The result is that Twilio now has a potentially compelling story for several companies. For companies with strong contact centers or CRM vendor relationships, Twilio is the CPaaS service offer but is always available for consideration for new projects or markets. However, Twilio may have the most success in the emerging mid-market and smaller. These companies were unable to take advantage of most CX technology until the cloud. The movement to the cloud has driven NICE and Five9’s growth. Twilio has the advantage of bracketing the contact center decision with the implementation of CPaaS notifications and the need to manage all data its new systems and platforms are delivering. For mid-market and smaller customers, the Twilio integrated cloud solution may be a logical path to take.
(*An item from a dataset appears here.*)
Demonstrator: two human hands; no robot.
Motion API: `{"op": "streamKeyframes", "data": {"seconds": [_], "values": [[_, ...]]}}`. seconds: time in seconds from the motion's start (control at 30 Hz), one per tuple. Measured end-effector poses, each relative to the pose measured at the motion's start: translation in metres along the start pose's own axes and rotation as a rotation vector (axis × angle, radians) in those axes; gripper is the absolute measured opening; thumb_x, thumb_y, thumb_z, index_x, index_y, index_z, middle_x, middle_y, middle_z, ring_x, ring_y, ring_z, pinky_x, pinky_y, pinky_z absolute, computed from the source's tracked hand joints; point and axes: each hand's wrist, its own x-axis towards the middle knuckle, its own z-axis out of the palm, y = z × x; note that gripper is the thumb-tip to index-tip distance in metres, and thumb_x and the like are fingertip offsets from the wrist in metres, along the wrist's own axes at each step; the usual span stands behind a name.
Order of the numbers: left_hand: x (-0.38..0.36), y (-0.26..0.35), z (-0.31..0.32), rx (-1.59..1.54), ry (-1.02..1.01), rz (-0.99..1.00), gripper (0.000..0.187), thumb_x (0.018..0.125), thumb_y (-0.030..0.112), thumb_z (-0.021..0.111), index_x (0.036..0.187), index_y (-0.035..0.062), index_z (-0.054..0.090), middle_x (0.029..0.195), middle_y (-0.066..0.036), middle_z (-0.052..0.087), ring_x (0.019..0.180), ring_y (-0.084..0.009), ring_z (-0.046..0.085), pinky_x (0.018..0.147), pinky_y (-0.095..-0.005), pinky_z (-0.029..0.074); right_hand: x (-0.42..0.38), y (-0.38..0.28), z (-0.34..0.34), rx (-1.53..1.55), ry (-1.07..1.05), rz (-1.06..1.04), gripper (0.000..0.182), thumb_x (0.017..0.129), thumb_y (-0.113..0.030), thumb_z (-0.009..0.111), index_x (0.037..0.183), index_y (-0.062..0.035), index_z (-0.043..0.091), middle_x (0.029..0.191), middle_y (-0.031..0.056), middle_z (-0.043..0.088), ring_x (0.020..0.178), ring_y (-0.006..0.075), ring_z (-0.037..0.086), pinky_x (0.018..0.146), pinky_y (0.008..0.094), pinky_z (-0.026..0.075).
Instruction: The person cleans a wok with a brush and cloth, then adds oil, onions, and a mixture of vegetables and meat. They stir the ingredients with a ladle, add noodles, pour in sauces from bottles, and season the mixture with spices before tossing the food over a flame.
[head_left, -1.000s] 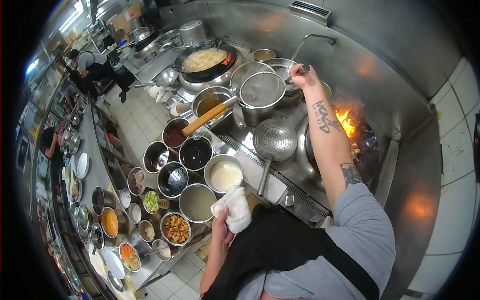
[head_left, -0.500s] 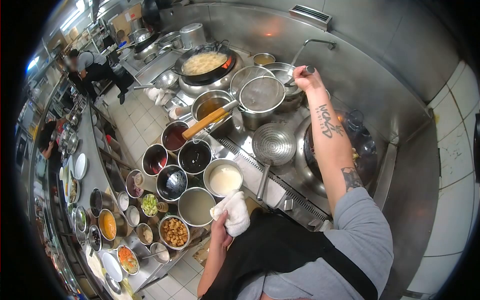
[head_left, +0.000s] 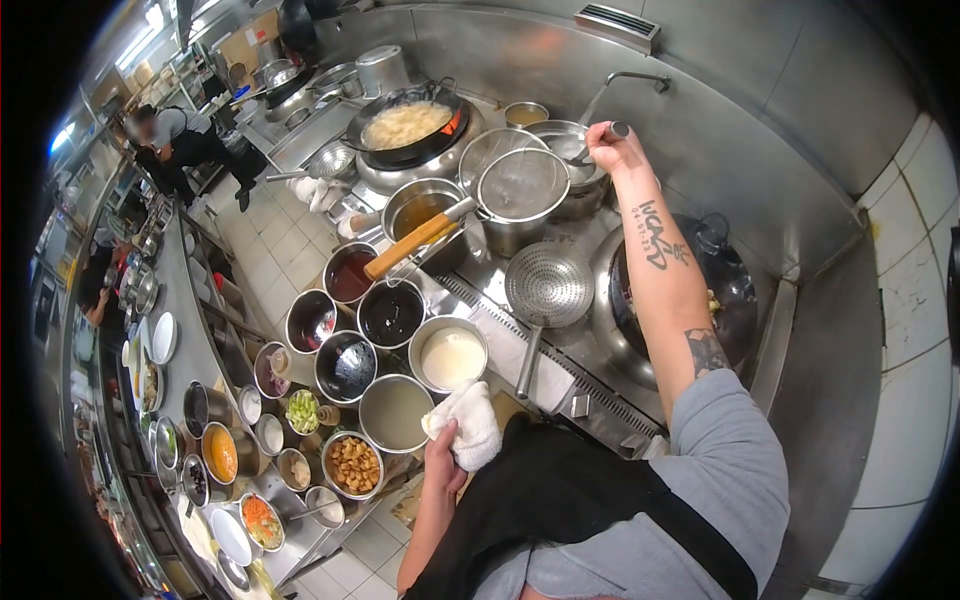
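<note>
My right hand point(head_left: 615, 150), arm stretched forward, is closed round the dark-tipped handle of a ladle point(head_left: 582, 157). Its lower end goes into a metal pot point(head_left: 590, 185) beneath a running tap point(head_left: 640, 76); the bowl of the ladle is not clear. Near my waist, my left hand point(head_left: 443, 452) grips a folded white towel point(head_left: 468, 428). Below my right forearm sits a dark wok point(head_left: 735, 290) with some food in it, partly hidden by the arm. A perforated strainer point(head_left: 548, 285) lies left of the wok, and a mesh skimmer point(head_left: 522, 186) rests over a pot.
Another wok point(head_left: 405, 125) of bubbling pale liquid stands on the far burner. Several sauce pots, including one of white liquid point(head_left: 450, 358), crowd the left, beside a bowl of browned cubes point(head_left: 353, 466). A person point(head_left: 185, 140) is in the background aisle.
My right hand and the ladle have shifted slightly up and left over the pot. The view has moved a little. My left hand still holds the towel.
</note>
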Motion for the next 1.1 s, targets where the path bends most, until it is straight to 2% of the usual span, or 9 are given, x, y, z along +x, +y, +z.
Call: {"op": "streamKeyframes", "data": {"seconds": [0.17, 0.27, 0.47, 0.57, 0.7, 0.8, 0.9, 1.0, 1.1], "values": [[-0.003, 0.003, 0.007, -0.009, -0.011, 0.001, 0.049, 0.094, 0.013, 0.057, 0.139, -0.0011, 0.043, 0.132, -0.016, 0.057, 0.118, -0.0298, 0.058, 0.102, -0.0441, 0.047, -0.005, 0.003, 0.006, 0.009, 0.024, -0.034, 0.02, 0.088, 0.001, 0.049, 0.069, -0.0039, 0.049, 0.057, 0.007, 0.052, 0.047, 0.0199, 0.055, 0.047, 0.0307, 0.055], [-0.003, 0.002, 0.006, 0.01, -0.017, 0.019, 0.05, 0.092, 0.009, 0.059, 0.139, 0.0001, 0.043, 0.131, -0.016, 0.057, 0.118, -0.0296, 0.058, 0.102, -0.0445, 0.047, -0.002, 0.002, 0.001, 0.023, -0.045, -0.021, 0.021, 0.089, 0.0, 0.048, 0.069, -0.0041, 0.05, 0.056, 0.0066, 0.053, 0.047, 0.0198, 0.055, 0.047, 0.0309, 0.055], [-0.009, 0.005, 0.017, 0.112, -0.032, 0.011, 0.054, 0.089, 0.003, 0.063, 0.139, 0.0022, 0.043, 0.131, -0.015, 0.057, 0.118, -0.0287, 0.058, 0.1, -0.0436, 0.048, -0.003, 0.003, 0.0, 0.025, -0.021, -0.017, 0.022, 0.088, 0.001, 0.048, 0.067, -0.005, 0.049, 0.055, 0.006, 0.052, 0.046, 0.0196, 0.055, 0.048, 0.0313, 0.055], [-0.009, 0.003, 0.021, 0.166, -0.022, 0.026, 0.057, 0.088, 0.01, 0.064, 0.139, 0.0016, 0.042, 0.128, -0.015, 0.058, 0.115, -0.0298, 0.06, 0.1, -0.044, 0.049, -0.004, 0.0, -0.003, 0.076, -0.056, 0.035, 0.021, 0.086, 0.001, 0.049, 0.066, -0.0048, 0.049, 0.056, 0.0066, 0.052, 0.047, 0.0201, 0.054, 0.048, 0.0309, 0.055], [0.0, 0.003, 0.022, 0.19, -0.069, -0.02, 0.057, 0.087, 0.01, 0.065, 0.139, 0.0016, 0.043, 0.128, -0.014, 0.059, 0.115, -0.0294, 0.06, 0.099, -0.0444, 0.049, -0.017, -0.004, -0.001, 0.067, -0.065, 0.057, 0.021, 0.085, 0.001, 0.049, 0.064, -0.0047, 0.049, 0.056, 0.0069, 0.05, 0.05, 0.0208, 0.055, 0.048, 0.0304, 0.053], [0.01, 0.002, 0.032, 0.234, -0.143, -0.08, 0.057, 0.087, 0.009, 0.065, 0.139, 0.0015, 0.044, 0.128, -0.014, 0.059, 0.114, -0.0287, 0.06, 0.098, -0.0441, 0.049, -0.031, -0.011, -0.002, 0.122, -0.063, 0.082, 0.021, 0.083, 0.001, 0.049, 0.063, -0.0045, 0.049, 0.055, 0.0068, 0.049, 0.05, 0.0204, 0.054, 0.047, 0.0298, 0.053], [0.027, -0.001, 0.051, 0.293, -0.292, -0.181, 0.056, 0.086, 0.007, 0.065, 0.138, 0.0016, 0.045, 0.128, -0.014, 0.059, 0.113, -0.0276, 0.06, 0.096, -0.0438, 0.05, -0.041, -0.025, -0.01, 0.178, -0.116, 0.088, 0.015, 0.078, 0.0, 0.053, 0.064, -0.0034, 0.047, 0.065, 0.009, 0.049, 0.06, 0.0192, 0.053, 0.05, 0.0278, 0.053], [0.051, -0.021, 0.072, 0.383, -0.355, -0.31, 0.054, 0.086, 0.007, 0.065, 0.137, 0.002, 0.046, 0.125, -0.014, 0.06, 0.112, -0.0275, 0.061, 0.095, -0.044, 0.051, -0.086, -0.022, -0.003, 0.105, -0.102, 0.028, 0.02, 0.08, 0.001, 0.049, 0.061, -0.0025, 0.047, 0.053, 0.007, 0.047, 0.05, 0.0196, 0.051, 0.046, 0.0284, 0.052], [0.066, -0.041, 0.108, 0.401, -0.432, -0.441, 0.049, 0.087, 0.008, 0.064, 0.133, 0.0015, 0.049, 0.117, -0.013, 0.062, 0.104, -0.0264, 0.064, 0.091, -0.0421, 0.053, -0.146, -0.022, -0.004, 0.114, -0.122, 0.039, 0.015, 0.08, 0.007, 0.046, 0.067, -0.0008, 0.047, 0.063, 0.0063, 0.046, 0.051, 0.0172, 0.05, 0.046, 0.0255, 0.052]]}}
Based on their current market position and the growth options that come with their strategy to pursue customer interaction, Twilio appears to be well-positioned for long-range leadership (or a large acquisition).
 
The emergence and growth of Twilio, cloud contact centers, and other business communications vendors in what I call the ‘CaaS’ space (but not in the UCaaS space) is an indication that different customer needs exist for integrating the knowledge worker UC solution with the emerging CX and frontline solution set.
 
For some companies, having the CCaaS and CPaaS services as part of a complete UCaaS offer may be the most compelling solution. In these companies, there will often be more interactions between the frontline staff as part of the CCaaS solution, and the UCaaS supported employees, as well as a larger number of hybrid employees who are both operating as knowledge workers and occasionally on the frontline. Having a single common platform could be important in maintaining a concise flow between the employees and customers. Cisco is addressing this market, the same one Zoom saw in its attempt to acquire Five9. The Cisco “Find an Expert” functionality for contact centers builds on this need. While Microsoft doesn’t have an in-house contact center product at this time, its Teams for Frontline offering is a clear move to integrate the frontline workforce into the Teams/Office/Azure environment of the knowledge worker.
 
For companies with stronger delineations between their knowledge workers and frontline workers— having a common solution may be less important, and potentially even undesirable. For companies with large agent pools, field service, or retail workers, a dedicated optimized solution may be more effective. For companies with clear delineation in roles and little interaction overlap, choosing Twilio-based solutions for the range of frontline needs while using one of the large UCaaS vendors for the knowledge workers may be the best option, both in functionality and in cost. For example, this separation of employee needs has been the driver of success for Genesys for many years and most of the emerging CCaaS vendors.
 
While the UCaaS part of our industry is maturing, broad opportunities continue for innovation and growth as the convergence of information and customer interaction continues. For companies deciding their path in the new ‘CaaS’ world, it’s time to analyze your company business strategy for the role of customer interaction in the coming years.
 
A clear understanding of how customer interactions will be managed, and who in the organization will be involved, is a first step in deciding whether a separate UCaaS and CXaaS solution set is right for your company and business model. Perhaps a converged ‘UCXaaS’ platform will deliver better values for your organization. Understanding needs in this area will be critical to defining the cloud vendor field for consideration for any implementation.